CovidApp | Smart Epidemic Management App
The CovidApp platform was developed to help at-home patients and potentially infected citizens to monitor their symptoms and health during the SARS-COV-2 Pandemic. Working with a staff of medical doctors and FMUP, the Faculty of Medicine for the city of Porto, Mosano built an MVP in record time to allow doctors and reference personnel to track patients (and potential patients) health symptoms, predict when they need to be hospitalized using validated Machine Learning models, maintain an open communication channel between hospitals and end-users and allow the latter to receive remote diagnosis and alerts in time of need.
This is freeing up needed hospital capacity, relieving and protecting frontline hospital staff from dealing with known and potentially infected patients while still providing the necessary care and optimising for first-responder action in case of patient need.
The platform is designed to grow into a full-scale remote patient care management tool, using machine learning and remote diagnostics to allow hospitals to grow their own patient monitoring capabilities, during the pandemic management stage, as well as after.
Innovativeness & Differentiation
The solution sets itself apart from whats being done until now in a couple of different ways:
- Focus on security. All data is encrypted, anonymized for analytical purposes and only accessible to healthcare providers using their private access keys.
- Machine Learning first. Reported symptoms are run through a machine learning algorithm developed by the University of Porto to detect and feedback on patterns of symptoms that match those of patients with positive diagnosis for the disease in question. These self-reinforcement algorithms flag cases and clusters to doctors and public health officials who can then take action and communicate with those prospective patients directly.
- Assisted self-reporting. The platform allows users to report symptoms using medical devices, off-the-shelf consumer grade devices or through a manual self-assessment, which can be video assisted both through recordings and via live chat with a medical professional.
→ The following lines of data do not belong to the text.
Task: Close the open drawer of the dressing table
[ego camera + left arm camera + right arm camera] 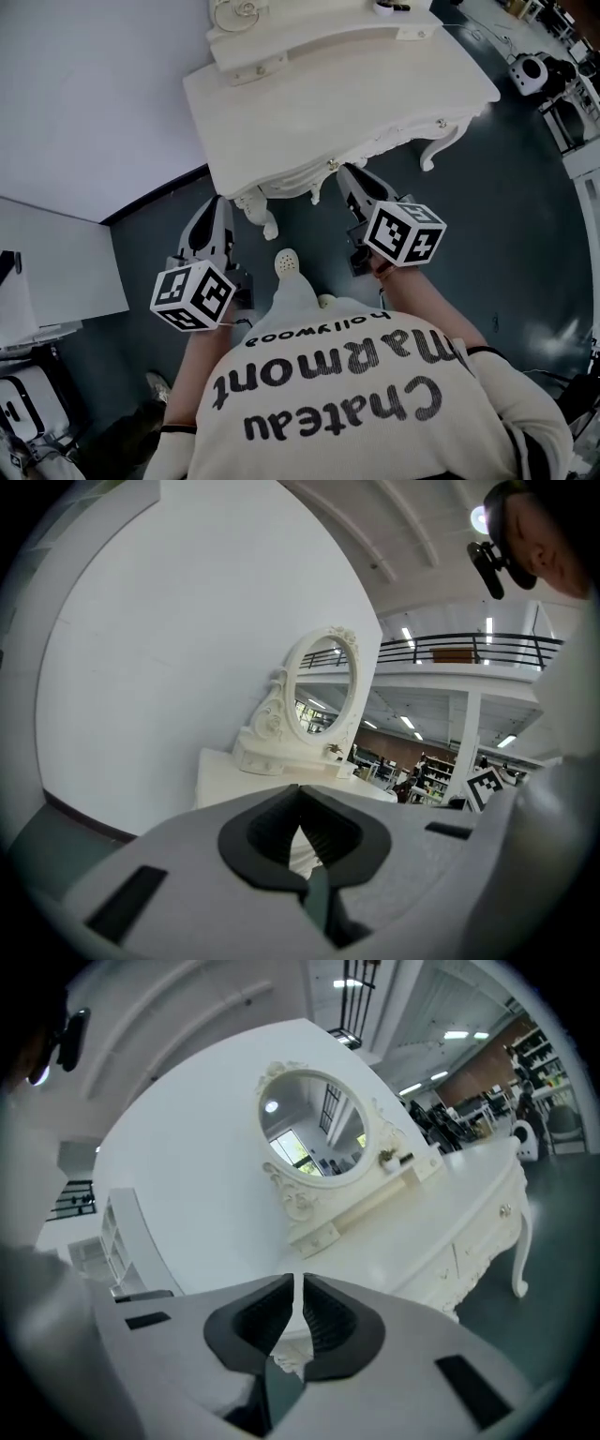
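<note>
Nearest to the head camera is the person's cream shirt, with both forearms reaching forward from it. Each hand holds a gripper topped by a marker cube: the left cube sits low at the left, the right cube higher and further forward.

In its own view, the left gripper has its dark pads pressed together at the tips, with nothing between them. It points past the left end of the dressing table, close to the front leg.

The right gripper has its pads almost together. A thin slit is left between them, with nothing in it. In the head view its tips sit just before the table's carved front edge, near a small knob.

The drawer lies in that carved front below the worktop. Its face looks flush with the front in the right gripper view, its knob showing. Neither gripper touches it.

An oval mirror stands at the back of the worktop against a white wall. The floor is dark.
</note>
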A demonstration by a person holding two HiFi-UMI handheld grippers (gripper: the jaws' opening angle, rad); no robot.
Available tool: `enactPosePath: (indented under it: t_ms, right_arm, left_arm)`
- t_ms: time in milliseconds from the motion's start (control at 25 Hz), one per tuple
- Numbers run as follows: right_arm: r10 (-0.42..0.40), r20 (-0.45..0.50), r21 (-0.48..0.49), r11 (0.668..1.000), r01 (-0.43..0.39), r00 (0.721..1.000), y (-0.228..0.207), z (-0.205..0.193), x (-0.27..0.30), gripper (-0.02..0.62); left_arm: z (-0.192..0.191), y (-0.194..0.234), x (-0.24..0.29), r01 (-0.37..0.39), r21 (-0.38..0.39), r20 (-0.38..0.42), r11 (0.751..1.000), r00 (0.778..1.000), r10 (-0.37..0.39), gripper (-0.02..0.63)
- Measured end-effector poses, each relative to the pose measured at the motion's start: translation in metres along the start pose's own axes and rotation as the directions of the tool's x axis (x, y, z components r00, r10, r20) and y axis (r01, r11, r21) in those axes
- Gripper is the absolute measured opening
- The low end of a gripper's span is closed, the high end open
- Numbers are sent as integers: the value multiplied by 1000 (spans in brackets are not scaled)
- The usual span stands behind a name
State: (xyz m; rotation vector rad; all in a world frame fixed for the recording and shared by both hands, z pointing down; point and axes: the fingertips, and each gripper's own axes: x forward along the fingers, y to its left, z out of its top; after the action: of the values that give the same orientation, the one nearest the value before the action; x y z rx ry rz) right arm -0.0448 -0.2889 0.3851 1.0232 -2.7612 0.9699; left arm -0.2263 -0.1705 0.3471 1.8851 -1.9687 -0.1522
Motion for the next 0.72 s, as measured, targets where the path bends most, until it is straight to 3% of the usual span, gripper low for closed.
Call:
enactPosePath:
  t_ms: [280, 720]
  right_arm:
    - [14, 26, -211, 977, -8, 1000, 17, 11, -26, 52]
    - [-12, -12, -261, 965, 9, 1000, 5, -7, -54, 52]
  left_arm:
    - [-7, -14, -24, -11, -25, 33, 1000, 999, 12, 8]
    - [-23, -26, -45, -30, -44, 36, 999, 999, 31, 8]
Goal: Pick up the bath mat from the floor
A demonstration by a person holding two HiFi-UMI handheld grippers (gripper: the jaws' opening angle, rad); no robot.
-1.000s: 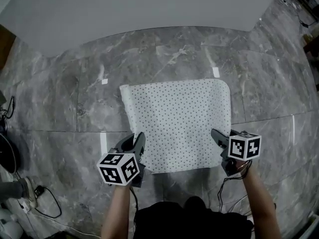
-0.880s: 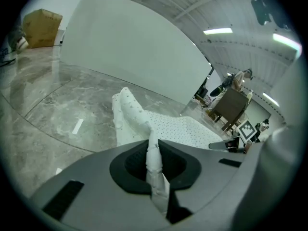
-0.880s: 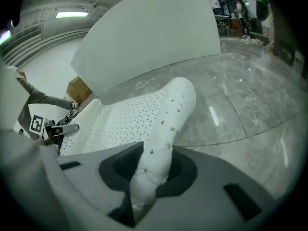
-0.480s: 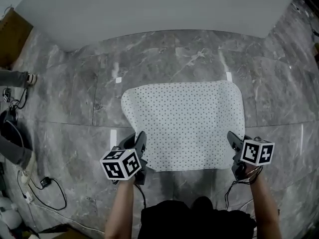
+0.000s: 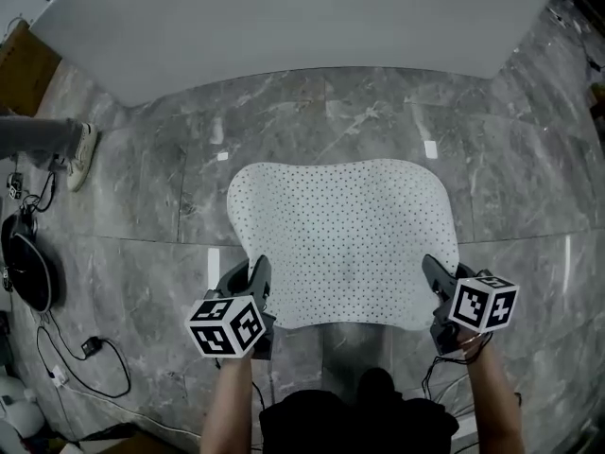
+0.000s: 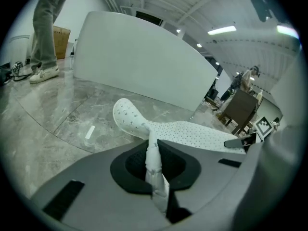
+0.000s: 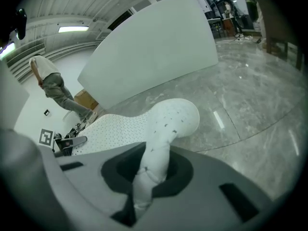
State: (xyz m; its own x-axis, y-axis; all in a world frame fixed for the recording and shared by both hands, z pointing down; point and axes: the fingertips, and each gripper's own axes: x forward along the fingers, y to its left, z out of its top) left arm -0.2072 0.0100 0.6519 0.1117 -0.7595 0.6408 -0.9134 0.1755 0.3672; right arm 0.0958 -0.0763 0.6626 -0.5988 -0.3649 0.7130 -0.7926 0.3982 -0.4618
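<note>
The bath mat (image 5: pixel 340 235), white with small dark dots, lies on the grey marble floor with its near edge raised. My left gripper (image 5: pixel 253 272) is shut on the mat's near left corner; in the left gripper view the mat (image 6: pixel 192 134) runs as a pinched fold between the jaws of the left gripper (image 6: pixel 154 165). My right gripper (image 5: pixel 435 272) holds the near right corner. Its jaws have just been closing, and the mat (image 7: pixel 168 121) is bunched and pressed between the jaws of the right gripper (image 7: pixel 147 174). The far corners curl up off the floor.
A large white panel (image 5: pixel 284 17) stands beyond the mat. A person's leg and shoe (image 5: pixel 80 154) are at the far left, with cables and a black object (image 5: pixel 28 272) below. Tape marks (image 5: pixel 431 148) sit on the floor. A brown chair (image 6: pixel 243 107) stands off to the right.
Both grippers have risen with the mat's near corners, so the near edge lifts and the mat bows. The right jaws closed on their corner. A person's foot came in at the left.
</note>
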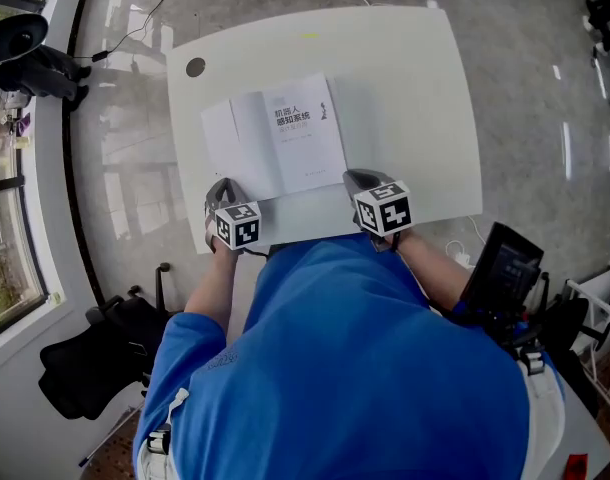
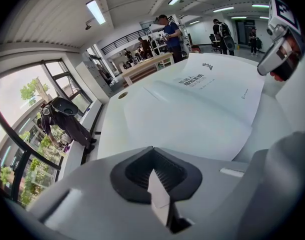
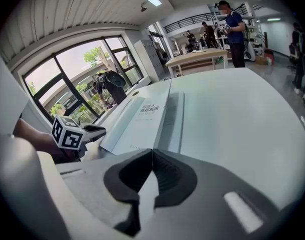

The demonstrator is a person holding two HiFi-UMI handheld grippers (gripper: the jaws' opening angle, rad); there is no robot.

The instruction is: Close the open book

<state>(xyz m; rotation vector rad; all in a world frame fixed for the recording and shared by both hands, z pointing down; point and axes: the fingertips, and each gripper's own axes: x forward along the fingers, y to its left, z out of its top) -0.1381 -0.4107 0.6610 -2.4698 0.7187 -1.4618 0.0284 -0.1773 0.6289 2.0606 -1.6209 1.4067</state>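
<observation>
Flanking the open book [image 1: 280,133], flat on the table [image 1: 415,98], the left gripper [image 1: 221,184] at its near-left corner and the right gripper [image 1: 354,176] at its near-right both have jaws together, empty. Shut jaws could shove the book or crease its thin cover.

I read this as an open-plan lab or workshop hall. Long strip lights [image 2: 96,11] run under a ribbed ceiling, tall windows [image 3: 82,69] look out on trees, and the floor [image 1: 525,68] is glossy grey concrete. Beyond my white tabletop [image 1: 415,88], people [image 3: 235,29] stand by a wooden workbench [image 3: 197,59]. A black office chair [image 1: 95,358] sits close beside me.
</observation>
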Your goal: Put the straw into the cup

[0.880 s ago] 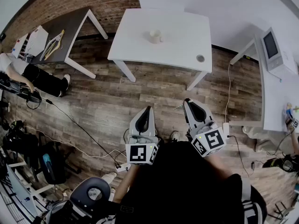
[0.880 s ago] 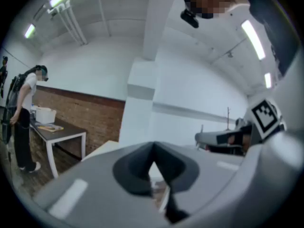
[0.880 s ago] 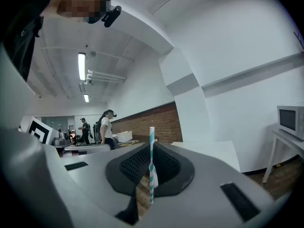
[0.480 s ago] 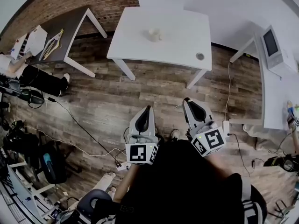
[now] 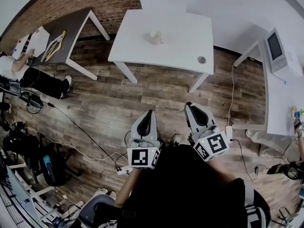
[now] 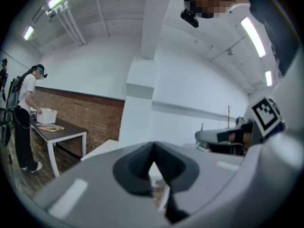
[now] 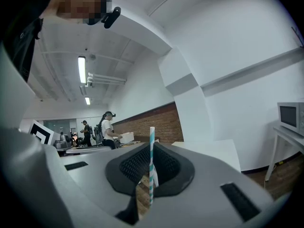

The platform is evolving to integrate with consumer grade devices and respective APIs, which have been reported to offer warning signs of worsening health conditions.
- Focus on scaled, asynchronous healthcare. The platform allows at-home patients and doctors to share information asynchronously, it allows hospitals to communicate in a timely manner with groups of symptomatic patients, to broadcast information widely to at-risk groups, to detect early on when patients’ condition might be worsening, triggering an immediate response from frontline healthcare providers, thus removing communication barriers and maintaining a live feedback loop that scales to the capacity that the healthcare system can support in emergency situations, keeping the most at-risk patients in full focus
- User experience. The ability to support communication via SMS and recorded or live phone calls, alongside video and live communication channels allows users with diverse levels of technical aptitude to quickly be onboarded into the platform and start reporting symptoms. Guided onboarding and assistance, educational content, close support from medical staff and clear information hierarchy set this platform apart and make it a fundamental instrument in scaling healthcare for everyone.
Regarding the tech stack, Mosano choose the following technologies and languages:
- ReactJS, for the Frontend, since we have a lot of experience with this library.
- GoLang, for the Backend, since we needed a reliable and very fast computing language, and at the same time a language that wasn't resource hungry.
- Hasura Engine, to provide a realtime GraphQL API to orchestrate communication between the API and DataBase.
- PostgreSQL, since its one of the most battle tested database systems that ensures all the features required.
With the creation of CovidApp, Mosano ventures into turning unique internal technology, access to exclusive distribution channels and academia and industry partnerships into a technological solution that not only is already empowering reference healthcare institutions in their response to a global crisis, but can become a fundamental part of hospital-to-patient relationship management, in a secure, intelligent and future-proof manner.